Rapid expansion of both high-coverage screening and vaccination beginning in 2020 would reduce average cervical cancer incidence to less than six new cases per 100,000 women annually by 2045 to 2049 in very high-HDI countries (including the United States, Finland, the United Kingdom and Canada), by 2055 to 2059 in high-HDI countries (including Mexico, Brazil and China), by 2065 to 2069 in medium-HDI countries (including India, Vietnam and the Philippines), and by 2085 to 2089 in low-HDI countries (such as Ethiopia, Haiti and Papua New Guinea).
The expansion strategy would lower cervical cancer incidence to less than four new cases per 100,000 women by 2055 to 2059 in very high-HDI countries, by 2065 to 2069 in high-HDI countries, by 2070 to 2079 in medium-HDI countries, and by 2090 to 2100 or beyond in low-HDI countries.
However, the researchers noted that this rate would not be attained in all low-HDI countries (including Tanzania, Kenya and Uganda) by the end of the century.
A more gradual expansion of vaccination and screening — such as 20% to 45% vaccination coverage and 25% to 70% once-per-lifetime screening coverage by 2030, increasing to 40% to 90% vaccination coverage and 90% screening coverage by 2050 — could reduce incidence rates by 2100 to a lesser extent.

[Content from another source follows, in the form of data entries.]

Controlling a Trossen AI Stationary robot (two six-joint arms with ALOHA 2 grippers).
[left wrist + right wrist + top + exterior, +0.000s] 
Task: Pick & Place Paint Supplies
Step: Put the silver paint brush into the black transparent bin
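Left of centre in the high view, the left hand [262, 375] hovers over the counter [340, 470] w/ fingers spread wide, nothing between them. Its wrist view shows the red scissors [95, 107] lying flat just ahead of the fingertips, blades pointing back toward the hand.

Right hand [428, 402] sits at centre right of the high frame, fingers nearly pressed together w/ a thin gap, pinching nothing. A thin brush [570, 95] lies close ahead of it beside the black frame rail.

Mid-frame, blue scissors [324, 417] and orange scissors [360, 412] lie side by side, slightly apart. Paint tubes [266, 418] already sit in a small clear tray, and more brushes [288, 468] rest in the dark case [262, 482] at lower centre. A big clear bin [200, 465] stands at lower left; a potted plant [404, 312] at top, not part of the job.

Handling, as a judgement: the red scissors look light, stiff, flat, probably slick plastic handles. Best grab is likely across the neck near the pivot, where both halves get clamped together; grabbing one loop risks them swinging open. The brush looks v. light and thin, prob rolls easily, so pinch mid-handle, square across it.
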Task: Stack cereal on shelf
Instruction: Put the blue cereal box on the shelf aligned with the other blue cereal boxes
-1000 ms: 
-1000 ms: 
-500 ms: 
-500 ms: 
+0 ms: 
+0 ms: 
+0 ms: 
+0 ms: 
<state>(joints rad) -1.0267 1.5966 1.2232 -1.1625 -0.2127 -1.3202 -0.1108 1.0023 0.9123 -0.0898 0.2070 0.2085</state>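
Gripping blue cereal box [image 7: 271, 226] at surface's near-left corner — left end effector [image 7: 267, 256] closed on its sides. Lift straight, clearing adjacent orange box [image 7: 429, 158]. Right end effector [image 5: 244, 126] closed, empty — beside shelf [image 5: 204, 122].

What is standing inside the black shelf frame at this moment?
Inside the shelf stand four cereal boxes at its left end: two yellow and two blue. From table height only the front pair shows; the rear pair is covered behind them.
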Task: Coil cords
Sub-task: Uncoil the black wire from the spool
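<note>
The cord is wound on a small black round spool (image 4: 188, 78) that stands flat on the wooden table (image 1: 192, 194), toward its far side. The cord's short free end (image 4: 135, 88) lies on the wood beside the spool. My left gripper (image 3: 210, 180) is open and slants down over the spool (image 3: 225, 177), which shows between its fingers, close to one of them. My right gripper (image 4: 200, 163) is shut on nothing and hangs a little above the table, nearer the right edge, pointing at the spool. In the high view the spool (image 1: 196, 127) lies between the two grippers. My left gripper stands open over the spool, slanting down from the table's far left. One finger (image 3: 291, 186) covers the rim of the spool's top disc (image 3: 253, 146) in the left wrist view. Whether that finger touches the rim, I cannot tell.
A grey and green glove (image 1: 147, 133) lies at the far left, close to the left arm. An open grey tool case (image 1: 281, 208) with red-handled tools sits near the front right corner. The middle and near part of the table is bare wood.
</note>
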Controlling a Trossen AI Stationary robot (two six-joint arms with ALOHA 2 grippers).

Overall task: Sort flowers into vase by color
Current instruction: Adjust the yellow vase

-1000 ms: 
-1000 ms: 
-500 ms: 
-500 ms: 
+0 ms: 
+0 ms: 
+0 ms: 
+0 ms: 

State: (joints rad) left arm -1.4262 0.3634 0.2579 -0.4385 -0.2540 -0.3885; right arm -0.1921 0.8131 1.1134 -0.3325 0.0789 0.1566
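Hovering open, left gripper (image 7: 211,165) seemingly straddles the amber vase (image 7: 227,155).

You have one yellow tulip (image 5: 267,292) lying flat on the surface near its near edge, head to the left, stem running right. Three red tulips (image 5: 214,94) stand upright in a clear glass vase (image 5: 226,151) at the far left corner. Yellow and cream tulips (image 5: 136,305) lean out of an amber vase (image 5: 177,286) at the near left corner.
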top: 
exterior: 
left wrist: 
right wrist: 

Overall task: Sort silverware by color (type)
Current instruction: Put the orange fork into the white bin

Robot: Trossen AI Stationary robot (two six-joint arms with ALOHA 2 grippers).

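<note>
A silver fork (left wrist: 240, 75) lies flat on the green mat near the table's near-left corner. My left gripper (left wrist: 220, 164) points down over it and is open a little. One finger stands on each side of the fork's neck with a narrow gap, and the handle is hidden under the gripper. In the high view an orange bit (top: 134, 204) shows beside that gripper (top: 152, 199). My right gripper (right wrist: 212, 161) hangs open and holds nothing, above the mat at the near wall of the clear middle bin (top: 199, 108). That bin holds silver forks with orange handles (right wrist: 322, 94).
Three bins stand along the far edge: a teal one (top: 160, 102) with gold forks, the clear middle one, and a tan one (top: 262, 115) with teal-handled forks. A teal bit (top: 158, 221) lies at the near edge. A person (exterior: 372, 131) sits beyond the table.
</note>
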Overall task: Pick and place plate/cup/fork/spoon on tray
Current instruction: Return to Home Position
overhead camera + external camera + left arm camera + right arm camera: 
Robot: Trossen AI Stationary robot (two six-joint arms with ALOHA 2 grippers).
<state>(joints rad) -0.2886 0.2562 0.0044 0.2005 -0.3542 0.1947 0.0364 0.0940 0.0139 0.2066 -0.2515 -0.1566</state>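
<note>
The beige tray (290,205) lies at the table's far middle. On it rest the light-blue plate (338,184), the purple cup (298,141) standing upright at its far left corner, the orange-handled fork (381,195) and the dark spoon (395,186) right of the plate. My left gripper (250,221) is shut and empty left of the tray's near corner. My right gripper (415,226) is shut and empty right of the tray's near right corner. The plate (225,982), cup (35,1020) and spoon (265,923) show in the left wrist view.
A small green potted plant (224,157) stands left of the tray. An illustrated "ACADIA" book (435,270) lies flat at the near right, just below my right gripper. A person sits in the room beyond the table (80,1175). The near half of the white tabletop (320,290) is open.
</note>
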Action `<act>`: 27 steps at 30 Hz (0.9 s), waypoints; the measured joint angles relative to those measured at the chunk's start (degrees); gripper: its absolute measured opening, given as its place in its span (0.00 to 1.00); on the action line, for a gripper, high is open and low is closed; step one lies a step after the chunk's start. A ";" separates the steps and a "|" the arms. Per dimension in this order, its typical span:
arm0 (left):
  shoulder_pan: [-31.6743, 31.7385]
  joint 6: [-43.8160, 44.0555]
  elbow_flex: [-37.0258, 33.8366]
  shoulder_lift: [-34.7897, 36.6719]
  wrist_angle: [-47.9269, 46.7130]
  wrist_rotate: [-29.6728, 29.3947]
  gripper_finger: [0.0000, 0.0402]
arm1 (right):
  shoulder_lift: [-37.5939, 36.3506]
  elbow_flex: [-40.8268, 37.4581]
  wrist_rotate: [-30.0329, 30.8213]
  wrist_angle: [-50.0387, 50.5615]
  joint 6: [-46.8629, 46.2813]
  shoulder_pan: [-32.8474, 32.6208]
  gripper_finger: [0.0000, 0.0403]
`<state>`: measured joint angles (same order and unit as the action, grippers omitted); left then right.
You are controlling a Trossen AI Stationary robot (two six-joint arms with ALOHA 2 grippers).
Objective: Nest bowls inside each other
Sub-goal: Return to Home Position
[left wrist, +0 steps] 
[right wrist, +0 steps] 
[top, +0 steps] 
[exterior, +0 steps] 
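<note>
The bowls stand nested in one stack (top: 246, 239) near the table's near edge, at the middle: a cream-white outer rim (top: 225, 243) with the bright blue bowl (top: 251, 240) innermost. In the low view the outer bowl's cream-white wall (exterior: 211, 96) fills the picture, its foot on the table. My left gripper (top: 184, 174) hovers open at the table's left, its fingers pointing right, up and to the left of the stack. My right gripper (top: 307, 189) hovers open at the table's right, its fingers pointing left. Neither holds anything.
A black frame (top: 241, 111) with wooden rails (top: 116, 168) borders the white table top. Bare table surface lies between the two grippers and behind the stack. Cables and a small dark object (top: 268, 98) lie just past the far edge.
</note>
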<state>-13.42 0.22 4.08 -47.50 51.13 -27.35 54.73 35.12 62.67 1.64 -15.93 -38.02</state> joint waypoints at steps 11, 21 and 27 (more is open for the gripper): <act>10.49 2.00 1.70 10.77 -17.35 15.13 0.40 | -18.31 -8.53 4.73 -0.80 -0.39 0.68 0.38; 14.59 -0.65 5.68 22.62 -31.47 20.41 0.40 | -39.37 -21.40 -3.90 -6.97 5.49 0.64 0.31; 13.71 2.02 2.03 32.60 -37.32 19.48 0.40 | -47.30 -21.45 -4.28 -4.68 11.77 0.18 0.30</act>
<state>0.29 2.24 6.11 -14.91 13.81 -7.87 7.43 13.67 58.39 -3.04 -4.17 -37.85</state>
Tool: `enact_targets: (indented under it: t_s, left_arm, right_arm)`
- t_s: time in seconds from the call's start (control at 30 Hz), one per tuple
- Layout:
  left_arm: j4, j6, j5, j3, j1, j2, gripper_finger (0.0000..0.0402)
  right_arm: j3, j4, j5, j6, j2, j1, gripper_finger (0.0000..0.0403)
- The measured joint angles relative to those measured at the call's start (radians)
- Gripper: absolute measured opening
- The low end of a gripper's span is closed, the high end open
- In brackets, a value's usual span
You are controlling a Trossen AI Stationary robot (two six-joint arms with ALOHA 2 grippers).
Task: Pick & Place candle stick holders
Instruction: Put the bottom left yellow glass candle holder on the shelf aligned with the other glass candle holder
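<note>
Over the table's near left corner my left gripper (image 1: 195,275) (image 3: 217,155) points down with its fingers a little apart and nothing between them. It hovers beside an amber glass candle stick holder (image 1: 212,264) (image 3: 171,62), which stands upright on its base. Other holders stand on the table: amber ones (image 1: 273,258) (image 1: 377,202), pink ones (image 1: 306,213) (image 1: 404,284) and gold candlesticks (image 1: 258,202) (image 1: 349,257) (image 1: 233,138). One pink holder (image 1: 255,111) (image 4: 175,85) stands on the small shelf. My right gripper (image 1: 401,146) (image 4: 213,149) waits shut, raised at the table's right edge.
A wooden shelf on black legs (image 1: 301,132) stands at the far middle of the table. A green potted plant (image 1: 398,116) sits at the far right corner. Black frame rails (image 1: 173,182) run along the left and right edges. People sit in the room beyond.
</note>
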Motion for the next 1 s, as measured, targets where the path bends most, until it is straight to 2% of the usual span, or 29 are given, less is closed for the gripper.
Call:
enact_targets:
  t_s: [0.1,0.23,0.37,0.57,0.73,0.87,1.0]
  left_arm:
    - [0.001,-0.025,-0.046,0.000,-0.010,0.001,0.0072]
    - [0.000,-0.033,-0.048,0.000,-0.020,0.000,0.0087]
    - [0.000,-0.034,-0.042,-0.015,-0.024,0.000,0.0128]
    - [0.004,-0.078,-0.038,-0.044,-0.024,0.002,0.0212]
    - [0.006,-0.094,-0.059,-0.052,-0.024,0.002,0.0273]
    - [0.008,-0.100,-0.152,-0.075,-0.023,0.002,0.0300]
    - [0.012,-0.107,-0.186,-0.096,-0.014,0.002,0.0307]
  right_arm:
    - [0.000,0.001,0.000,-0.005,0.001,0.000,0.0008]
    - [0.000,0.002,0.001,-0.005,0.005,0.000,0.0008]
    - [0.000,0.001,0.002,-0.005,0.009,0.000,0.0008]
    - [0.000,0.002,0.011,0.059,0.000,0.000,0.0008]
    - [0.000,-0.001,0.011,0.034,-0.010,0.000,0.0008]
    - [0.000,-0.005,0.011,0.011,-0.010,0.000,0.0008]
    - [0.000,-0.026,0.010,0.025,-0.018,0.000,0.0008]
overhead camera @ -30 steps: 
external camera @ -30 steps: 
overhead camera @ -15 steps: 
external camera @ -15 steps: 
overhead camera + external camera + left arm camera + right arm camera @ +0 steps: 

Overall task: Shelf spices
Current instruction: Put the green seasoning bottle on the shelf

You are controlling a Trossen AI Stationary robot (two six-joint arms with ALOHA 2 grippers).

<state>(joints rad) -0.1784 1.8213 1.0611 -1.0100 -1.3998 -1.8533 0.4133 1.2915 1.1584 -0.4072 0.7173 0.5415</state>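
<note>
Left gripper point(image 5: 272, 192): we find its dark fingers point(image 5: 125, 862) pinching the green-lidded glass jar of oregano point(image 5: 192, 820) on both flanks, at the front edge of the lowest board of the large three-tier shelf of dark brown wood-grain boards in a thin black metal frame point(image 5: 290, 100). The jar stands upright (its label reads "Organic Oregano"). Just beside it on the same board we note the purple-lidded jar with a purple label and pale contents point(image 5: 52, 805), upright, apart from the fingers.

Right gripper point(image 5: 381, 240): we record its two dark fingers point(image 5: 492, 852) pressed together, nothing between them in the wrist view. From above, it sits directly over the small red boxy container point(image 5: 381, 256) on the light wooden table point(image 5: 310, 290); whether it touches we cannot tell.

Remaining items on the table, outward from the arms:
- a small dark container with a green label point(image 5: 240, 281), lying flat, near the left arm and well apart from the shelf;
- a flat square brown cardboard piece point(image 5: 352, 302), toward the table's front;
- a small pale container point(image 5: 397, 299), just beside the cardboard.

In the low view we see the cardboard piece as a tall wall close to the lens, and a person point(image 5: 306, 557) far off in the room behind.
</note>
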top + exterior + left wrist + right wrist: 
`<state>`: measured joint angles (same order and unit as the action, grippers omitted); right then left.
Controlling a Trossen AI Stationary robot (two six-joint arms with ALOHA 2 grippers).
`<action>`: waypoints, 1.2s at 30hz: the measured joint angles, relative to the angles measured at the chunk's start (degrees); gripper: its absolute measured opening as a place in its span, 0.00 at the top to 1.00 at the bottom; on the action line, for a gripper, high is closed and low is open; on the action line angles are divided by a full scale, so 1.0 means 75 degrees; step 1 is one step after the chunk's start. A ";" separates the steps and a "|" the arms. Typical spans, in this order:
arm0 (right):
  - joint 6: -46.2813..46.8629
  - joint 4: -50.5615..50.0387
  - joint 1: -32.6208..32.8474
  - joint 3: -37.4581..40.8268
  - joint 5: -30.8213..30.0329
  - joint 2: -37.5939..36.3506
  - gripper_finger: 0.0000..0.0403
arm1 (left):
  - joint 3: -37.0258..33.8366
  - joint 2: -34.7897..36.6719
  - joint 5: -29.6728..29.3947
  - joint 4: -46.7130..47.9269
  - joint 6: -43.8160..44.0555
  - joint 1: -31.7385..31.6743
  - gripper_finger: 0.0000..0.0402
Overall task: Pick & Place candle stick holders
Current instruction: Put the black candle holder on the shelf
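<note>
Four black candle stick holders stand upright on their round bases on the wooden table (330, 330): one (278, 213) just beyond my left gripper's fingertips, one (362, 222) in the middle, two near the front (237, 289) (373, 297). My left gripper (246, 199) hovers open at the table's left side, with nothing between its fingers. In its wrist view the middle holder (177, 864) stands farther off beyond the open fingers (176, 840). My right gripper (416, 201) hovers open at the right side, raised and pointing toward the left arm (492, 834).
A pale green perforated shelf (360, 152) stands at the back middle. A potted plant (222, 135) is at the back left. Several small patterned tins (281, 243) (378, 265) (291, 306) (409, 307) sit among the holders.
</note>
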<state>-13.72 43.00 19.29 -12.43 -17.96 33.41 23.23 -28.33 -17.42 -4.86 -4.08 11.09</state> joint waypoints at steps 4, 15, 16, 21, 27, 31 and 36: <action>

The result would be a decrease in average cervical cancer rates to 0.8 cases per 100,000 in very high-HDI countries, 1.3 per 100,000 in high-HDI countries, 4.4 per 100,000 in medium-HDI countries, and 14 per 100,000 in low-HDI countries.
“The WHO’s call to action provides an enormous opportunity to increase the level of investment in proven cervical cancer interventions in the world’s poorest countries,” Canfell said in the press release. “Failure to adopt these interventions will lead to millions of avoidable premature deaths.”
The modelling study will guide WHO’s global strategy to expedite cervical cancer elimination, which will be presented for consideration by the World Health Assembly in May 2020, Marc Brisson, PhD, full professor and leader of the research group in mathematical modeling and health economics of infectious diseases at Laval University, and Mélanie Drolet, PhD, epidemiologist and senior research associate at Laval University, wrote in a related editorial.
“The key contribution of the study by Simms and colleagues is that it provides the first evidence of the potential for global cervical cancer elimination as a public health problem,” they wrote. “The article also represents a strong example of the role mathematical modelling can have in informing policy decisions.” – by Jennifer Byrne
Disclosures: Simms reports grants from the National Health and Medical Research Council during the conduct of the study. Please see the study for all other authors’ relevant financial disclosures. Brisson reports involvement in the WHO-driven cervical cancer elimination modelling project, but no role in the development of the article by Simms and colleagues. Drolet reports no relevant financial disclosures.